■ THE PROBLEM: Extract each line holding the word "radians" from the entries.

■ EXERCISE DATA:
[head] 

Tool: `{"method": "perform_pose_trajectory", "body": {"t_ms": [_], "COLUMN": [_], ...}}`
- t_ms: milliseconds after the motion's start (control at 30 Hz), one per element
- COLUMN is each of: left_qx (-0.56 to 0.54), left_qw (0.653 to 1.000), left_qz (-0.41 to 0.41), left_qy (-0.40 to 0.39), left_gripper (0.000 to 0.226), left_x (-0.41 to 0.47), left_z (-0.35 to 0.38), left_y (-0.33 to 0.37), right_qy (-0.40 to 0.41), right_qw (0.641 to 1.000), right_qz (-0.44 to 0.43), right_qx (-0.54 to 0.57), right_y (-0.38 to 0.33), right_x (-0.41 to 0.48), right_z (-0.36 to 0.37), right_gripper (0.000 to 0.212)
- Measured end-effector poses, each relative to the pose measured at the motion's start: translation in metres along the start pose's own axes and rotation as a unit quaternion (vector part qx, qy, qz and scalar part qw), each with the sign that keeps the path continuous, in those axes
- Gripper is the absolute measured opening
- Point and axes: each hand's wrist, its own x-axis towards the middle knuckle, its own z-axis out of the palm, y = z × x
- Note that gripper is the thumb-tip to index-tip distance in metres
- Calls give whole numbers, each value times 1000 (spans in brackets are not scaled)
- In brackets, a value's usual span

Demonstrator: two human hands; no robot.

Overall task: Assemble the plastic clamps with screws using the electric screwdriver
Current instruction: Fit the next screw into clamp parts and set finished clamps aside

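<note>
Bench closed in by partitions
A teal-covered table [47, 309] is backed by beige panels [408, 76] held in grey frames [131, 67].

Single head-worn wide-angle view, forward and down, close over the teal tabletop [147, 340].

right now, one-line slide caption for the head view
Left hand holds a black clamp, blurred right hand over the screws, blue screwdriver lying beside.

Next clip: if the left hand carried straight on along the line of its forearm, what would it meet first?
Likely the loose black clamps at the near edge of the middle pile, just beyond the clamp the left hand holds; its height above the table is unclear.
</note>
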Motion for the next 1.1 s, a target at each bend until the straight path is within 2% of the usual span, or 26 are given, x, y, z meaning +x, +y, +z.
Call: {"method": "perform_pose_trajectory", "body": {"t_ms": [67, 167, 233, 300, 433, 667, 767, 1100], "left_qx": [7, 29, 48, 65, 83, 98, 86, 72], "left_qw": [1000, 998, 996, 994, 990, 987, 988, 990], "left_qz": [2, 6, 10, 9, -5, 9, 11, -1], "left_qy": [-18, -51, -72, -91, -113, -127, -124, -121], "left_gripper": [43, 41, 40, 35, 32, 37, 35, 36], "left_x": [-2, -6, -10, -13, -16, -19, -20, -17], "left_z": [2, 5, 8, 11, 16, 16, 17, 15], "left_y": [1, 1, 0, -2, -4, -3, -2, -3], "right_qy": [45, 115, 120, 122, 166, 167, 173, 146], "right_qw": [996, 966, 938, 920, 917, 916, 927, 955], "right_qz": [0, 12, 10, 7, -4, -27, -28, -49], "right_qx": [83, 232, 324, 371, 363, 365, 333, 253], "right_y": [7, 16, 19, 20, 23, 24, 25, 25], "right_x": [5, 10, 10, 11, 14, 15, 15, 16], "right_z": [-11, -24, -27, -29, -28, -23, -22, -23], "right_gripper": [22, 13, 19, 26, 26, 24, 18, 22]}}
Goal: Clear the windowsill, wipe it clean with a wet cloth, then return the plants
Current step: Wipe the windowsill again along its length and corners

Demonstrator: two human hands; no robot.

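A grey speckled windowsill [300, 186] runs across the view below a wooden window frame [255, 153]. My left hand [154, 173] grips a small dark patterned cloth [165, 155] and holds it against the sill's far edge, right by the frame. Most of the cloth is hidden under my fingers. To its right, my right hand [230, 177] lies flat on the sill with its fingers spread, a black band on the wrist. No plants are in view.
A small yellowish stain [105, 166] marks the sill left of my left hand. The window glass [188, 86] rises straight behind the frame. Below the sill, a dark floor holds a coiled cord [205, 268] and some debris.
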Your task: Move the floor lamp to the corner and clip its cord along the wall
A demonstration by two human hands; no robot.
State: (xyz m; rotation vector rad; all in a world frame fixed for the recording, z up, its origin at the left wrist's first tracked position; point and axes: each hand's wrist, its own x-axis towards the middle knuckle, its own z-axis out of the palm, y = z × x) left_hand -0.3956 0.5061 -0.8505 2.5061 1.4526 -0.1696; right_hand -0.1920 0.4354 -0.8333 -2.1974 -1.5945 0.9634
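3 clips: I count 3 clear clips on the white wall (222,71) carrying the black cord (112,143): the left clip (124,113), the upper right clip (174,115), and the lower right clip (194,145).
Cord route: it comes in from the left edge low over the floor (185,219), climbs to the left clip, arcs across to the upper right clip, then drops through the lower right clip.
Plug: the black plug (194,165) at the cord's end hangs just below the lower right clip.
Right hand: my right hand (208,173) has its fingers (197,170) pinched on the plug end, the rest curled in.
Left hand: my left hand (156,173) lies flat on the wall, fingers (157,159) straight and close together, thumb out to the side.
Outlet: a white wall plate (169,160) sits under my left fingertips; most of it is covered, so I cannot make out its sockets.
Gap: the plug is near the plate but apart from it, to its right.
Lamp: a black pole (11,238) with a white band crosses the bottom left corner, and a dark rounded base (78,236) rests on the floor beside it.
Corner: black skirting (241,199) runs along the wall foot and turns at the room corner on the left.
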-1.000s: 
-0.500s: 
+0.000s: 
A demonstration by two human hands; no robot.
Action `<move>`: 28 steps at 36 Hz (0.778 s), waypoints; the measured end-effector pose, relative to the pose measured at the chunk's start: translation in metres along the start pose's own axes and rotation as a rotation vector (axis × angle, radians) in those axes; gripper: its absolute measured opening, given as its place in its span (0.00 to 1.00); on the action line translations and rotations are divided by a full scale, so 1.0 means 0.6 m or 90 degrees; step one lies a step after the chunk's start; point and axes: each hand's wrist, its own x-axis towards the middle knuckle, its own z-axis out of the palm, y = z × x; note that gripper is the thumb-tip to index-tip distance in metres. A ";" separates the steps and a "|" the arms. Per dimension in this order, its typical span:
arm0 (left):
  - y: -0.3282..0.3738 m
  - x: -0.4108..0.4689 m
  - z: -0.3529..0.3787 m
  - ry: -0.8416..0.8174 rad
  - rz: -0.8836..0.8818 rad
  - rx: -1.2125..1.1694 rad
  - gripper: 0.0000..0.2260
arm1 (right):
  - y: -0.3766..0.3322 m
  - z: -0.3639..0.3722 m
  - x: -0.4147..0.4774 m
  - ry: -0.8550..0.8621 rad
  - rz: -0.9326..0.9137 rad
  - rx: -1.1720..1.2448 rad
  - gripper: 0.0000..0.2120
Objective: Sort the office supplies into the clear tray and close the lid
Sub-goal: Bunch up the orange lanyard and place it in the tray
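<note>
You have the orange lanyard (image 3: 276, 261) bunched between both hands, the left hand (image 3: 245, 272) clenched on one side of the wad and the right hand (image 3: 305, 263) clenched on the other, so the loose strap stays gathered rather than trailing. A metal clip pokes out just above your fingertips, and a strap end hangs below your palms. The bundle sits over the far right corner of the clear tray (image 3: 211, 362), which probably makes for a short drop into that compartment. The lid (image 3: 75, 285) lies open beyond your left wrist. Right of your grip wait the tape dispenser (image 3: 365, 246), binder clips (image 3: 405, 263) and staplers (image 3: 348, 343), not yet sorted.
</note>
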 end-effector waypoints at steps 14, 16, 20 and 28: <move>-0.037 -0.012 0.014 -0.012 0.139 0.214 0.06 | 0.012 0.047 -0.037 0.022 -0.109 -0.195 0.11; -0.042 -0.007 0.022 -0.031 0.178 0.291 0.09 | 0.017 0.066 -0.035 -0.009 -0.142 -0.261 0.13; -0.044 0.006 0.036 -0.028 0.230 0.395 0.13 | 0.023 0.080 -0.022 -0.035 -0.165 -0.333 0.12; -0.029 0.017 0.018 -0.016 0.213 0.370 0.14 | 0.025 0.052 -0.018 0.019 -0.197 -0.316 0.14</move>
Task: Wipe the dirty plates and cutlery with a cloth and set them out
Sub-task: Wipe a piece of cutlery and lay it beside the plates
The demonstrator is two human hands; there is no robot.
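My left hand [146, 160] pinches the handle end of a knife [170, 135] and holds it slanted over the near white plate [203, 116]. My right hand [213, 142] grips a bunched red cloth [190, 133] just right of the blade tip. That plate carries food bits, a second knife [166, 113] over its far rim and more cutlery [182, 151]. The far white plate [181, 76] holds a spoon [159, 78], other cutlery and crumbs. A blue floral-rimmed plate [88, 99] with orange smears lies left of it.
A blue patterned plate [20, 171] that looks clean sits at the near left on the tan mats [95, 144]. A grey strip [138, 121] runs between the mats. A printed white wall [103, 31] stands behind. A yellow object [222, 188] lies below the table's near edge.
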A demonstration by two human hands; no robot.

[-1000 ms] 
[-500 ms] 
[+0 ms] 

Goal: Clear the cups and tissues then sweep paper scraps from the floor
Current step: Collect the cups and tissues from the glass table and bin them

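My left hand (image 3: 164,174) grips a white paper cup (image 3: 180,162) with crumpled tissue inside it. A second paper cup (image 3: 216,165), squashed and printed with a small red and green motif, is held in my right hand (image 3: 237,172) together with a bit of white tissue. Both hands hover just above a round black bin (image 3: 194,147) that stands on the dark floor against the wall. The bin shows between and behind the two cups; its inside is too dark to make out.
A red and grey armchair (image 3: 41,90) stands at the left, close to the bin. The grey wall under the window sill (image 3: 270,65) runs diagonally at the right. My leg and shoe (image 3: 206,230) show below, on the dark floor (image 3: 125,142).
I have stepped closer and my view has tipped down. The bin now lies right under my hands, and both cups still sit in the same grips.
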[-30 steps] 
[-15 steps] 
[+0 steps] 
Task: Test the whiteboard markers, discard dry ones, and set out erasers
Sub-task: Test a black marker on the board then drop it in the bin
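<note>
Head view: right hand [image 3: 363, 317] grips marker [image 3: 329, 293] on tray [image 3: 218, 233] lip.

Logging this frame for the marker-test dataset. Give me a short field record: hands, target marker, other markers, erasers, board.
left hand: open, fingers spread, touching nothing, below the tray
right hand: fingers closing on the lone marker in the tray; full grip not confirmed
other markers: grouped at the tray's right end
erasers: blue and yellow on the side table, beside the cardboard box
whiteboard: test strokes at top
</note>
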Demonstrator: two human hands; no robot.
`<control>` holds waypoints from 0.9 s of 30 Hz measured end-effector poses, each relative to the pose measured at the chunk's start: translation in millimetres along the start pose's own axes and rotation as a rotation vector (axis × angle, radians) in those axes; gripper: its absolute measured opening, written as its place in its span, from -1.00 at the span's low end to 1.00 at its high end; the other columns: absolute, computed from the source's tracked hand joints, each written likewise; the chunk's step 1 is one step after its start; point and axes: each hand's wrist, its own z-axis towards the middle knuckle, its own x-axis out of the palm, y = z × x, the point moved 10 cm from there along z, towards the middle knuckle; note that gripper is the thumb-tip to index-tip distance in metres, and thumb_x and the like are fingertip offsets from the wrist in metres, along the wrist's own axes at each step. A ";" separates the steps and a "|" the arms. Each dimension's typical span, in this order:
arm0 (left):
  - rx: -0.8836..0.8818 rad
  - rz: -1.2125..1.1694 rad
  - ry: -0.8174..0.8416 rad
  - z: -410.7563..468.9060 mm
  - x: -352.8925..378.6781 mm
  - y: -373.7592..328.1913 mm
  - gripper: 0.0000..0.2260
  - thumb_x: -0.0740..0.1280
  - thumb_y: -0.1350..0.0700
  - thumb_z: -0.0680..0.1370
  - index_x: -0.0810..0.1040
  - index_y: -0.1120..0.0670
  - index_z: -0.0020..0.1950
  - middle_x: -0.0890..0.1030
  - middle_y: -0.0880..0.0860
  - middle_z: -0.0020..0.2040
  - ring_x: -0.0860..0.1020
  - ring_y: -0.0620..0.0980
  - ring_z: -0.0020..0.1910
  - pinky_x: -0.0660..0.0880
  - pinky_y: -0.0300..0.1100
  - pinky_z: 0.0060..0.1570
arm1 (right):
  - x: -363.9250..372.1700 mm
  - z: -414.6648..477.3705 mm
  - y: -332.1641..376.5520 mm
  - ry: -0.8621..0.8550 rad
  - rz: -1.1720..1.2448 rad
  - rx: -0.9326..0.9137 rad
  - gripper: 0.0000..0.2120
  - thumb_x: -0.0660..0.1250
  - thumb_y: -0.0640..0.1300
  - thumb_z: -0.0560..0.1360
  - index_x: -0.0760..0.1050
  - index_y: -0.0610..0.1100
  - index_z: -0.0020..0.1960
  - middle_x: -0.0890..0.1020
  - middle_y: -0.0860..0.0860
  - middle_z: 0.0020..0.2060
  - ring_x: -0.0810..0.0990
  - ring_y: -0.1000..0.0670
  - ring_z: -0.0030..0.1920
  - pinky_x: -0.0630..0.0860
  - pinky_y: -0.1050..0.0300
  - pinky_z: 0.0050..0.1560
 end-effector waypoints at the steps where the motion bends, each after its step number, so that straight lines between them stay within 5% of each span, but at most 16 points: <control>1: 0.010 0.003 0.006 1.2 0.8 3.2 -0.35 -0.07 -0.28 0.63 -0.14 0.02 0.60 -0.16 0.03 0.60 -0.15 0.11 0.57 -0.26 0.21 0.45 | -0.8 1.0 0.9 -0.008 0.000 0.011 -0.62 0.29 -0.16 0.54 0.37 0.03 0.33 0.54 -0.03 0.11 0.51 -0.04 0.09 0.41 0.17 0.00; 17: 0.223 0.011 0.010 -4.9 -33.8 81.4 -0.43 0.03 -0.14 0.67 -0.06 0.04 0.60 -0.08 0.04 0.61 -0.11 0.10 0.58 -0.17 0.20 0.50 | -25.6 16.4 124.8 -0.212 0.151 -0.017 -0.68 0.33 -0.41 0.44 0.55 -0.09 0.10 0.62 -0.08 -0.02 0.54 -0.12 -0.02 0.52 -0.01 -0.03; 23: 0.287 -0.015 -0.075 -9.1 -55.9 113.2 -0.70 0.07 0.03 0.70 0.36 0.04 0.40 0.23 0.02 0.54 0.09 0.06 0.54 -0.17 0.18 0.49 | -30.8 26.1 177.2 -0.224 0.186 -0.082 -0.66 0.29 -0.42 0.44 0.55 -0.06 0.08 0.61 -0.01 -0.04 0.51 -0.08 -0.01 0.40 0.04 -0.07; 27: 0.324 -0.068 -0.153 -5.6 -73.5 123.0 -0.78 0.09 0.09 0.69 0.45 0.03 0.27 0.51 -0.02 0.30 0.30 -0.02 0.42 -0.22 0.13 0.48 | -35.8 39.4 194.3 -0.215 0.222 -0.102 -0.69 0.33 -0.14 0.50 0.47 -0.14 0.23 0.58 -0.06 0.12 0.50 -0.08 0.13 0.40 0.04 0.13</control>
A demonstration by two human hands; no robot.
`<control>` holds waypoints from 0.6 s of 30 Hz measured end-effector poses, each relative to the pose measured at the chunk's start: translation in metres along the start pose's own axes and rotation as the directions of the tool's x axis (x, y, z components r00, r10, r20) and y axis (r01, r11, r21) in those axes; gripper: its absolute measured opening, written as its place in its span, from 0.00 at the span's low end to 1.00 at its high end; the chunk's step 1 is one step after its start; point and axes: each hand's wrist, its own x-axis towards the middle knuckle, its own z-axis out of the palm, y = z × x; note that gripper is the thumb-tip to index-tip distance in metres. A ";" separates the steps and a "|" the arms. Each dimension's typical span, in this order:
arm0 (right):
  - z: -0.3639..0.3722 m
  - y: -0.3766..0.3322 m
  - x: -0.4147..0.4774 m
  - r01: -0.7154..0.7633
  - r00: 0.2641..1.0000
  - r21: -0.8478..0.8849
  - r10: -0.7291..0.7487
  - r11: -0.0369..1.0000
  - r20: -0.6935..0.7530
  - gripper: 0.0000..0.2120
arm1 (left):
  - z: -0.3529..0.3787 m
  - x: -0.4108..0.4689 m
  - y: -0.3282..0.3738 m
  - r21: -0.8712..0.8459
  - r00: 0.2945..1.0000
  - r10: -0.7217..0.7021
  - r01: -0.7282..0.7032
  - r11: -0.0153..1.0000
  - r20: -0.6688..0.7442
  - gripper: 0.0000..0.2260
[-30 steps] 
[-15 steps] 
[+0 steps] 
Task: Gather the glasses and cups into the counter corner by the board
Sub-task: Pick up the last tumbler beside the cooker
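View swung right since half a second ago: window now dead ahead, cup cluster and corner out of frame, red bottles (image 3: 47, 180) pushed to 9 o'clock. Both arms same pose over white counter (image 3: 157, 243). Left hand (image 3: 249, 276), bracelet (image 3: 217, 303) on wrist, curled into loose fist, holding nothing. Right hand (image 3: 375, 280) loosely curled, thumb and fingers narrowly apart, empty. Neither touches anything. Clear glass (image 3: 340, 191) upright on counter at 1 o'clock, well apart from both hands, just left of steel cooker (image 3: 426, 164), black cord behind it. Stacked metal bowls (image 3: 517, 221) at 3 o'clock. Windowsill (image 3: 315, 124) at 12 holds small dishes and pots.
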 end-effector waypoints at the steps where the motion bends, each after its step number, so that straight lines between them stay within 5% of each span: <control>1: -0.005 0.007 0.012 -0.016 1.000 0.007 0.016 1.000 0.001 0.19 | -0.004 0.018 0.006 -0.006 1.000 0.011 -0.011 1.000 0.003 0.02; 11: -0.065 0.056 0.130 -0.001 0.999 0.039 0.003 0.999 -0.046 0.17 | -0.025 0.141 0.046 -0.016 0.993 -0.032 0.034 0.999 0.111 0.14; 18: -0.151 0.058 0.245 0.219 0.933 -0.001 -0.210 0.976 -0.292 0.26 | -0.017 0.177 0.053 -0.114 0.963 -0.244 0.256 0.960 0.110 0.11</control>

■ SOLUTION:
Action `<move>`: 28 steps at 36 Hz (0.778 s), waypoints; the measured end-effector pose, relative to the pose measured at the chunk's start: translation in metres along the start pose's own axes and rotation as a rotation vector (axis × angle, radians) in those axes; gripper: its absolute measured opening, given as its place in its span (0.00 to 1.00); on the action line translations and rotations are divided by a full scale, so 1.0 means 0.6 m or 90 degrees; step one lies a step after the chunk's start; point and axes: each hand's wrist, its own x-axis towards the middle knuckle, its own z-axis out of the palm, y = z × x; note that gripper is the thumb-tip to index-tip distance in metres. A ";" separates the steps and a "|" the arms. Per dimension in this order, its typical span:
`<control>` holds waypoints from 0.9 s of 30 Hz measured end-effector poses, each relative to the pose measured at the chunk's start: translation in millimetres along the start pose's own axes and rotation as a rotation vector (axis × angle, radians) in those axes; gripper: its absolute measured opening, written as its place in its span, from -1.00 at the span's low end to 1.00 at its high end; the other columns: absolute, computed from the source's tracked hand joints, each written likewise; the chunk's step 1 is one step after its start; point and axes: each hand's wrist, its own z-axis towards the middle knuckle, its own x-axis out of the palm, y = z × x, the point moved 10 cm from there along z, towards the middle knuckle; note that gripper is the thumb-tip to index-tip distance in metres, and thumb_x and the like are fingertip offsets from the wrist in metres, along the wrist's own axes at each step. A ";" separates the steps and a "|" the arms. Each dimension's typical span, in this order:

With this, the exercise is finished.